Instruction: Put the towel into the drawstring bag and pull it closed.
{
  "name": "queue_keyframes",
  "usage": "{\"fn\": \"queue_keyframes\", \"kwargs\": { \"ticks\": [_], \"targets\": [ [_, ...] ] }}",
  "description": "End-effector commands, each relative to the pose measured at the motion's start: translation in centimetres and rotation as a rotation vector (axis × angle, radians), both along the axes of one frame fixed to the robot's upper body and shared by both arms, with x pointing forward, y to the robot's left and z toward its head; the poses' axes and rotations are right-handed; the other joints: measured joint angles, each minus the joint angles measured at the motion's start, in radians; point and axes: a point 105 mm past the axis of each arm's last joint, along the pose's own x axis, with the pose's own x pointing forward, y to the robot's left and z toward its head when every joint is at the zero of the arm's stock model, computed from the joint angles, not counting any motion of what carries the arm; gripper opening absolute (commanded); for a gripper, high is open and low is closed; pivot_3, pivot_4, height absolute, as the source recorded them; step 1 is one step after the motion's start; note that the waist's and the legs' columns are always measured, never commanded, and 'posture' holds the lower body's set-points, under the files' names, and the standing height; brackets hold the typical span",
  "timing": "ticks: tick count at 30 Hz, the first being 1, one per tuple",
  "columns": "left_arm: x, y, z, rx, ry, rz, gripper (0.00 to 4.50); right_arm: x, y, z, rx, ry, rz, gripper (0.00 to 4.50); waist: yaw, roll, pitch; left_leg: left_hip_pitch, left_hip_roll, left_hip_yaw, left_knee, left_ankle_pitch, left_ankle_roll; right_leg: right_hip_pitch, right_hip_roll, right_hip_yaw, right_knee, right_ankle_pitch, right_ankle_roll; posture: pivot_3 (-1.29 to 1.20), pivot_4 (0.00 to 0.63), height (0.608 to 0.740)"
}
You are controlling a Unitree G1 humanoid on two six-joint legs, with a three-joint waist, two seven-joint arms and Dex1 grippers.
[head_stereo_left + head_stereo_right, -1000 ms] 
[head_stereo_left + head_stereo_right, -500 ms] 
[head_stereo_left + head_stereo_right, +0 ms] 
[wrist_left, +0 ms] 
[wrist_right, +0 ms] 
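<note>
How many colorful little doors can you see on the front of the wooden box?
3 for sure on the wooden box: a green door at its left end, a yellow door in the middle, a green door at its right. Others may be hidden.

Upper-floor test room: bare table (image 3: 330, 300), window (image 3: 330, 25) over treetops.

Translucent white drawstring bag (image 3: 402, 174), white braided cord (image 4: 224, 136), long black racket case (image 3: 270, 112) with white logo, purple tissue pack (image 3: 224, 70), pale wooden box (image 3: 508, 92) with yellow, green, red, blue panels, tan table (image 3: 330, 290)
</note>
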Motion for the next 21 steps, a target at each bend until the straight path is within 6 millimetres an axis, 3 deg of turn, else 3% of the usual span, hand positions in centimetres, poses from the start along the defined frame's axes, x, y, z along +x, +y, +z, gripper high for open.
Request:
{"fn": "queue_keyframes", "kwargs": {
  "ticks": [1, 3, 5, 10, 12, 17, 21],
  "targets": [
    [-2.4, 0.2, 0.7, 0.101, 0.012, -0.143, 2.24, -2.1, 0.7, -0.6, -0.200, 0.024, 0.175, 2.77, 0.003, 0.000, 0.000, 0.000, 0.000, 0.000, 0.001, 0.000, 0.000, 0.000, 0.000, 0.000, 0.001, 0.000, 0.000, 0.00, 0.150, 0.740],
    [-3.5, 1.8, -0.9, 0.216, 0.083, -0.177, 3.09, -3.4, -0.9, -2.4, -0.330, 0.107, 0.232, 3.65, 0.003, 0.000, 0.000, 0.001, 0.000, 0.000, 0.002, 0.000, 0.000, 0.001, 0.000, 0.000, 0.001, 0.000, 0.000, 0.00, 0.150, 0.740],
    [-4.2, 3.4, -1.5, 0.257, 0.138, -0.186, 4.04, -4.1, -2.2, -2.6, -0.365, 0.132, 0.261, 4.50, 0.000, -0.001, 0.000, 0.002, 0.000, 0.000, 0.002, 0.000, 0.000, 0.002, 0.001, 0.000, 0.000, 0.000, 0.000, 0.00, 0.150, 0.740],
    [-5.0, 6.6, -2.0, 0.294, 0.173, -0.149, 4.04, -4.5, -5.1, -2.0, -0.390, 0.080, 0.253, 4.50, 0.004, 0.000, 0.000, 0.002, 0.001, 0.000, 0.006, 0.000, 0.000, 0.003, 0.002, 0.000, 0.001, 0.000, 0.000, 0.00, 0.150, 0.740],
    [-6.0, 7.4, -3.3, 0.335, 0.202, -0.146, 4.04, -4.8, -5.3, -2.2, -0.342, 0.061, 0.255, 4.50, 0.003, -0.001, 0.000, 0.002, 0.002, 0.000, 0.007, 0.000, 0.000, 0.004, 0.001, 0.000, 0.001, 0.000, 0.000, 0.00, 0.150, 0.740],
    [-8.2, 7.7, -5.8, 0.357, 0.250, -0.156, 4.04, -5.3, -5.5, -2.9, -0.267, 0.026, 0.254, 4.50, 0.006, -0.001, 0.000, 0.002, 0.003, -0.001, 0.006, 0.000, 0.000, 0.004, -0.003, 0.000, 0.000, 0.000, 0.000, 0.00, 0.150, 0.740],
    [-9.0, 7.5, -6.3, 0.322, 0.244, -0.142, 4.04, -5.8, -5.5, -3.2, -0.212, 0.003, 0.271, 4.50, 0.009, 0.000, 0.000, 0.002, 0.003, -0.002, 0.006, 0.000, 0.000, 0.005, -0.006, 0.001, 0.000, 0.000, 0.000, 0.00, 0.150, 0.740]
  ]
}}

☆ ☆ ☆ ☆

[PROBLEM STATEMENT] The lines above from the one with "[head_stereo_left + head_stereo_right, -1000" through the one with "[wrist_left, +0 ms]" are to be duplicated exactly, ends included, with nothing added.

[EXPECTED OUTPUT]
[head_stereo_left + head_stereo_right, -1000 ms] 
[head_stereo_left + head_stereo_right, -500 ms] 
[head_stereo_left + head_stereo_right, +0 ms] 
[wrist_left, +0 ms] 

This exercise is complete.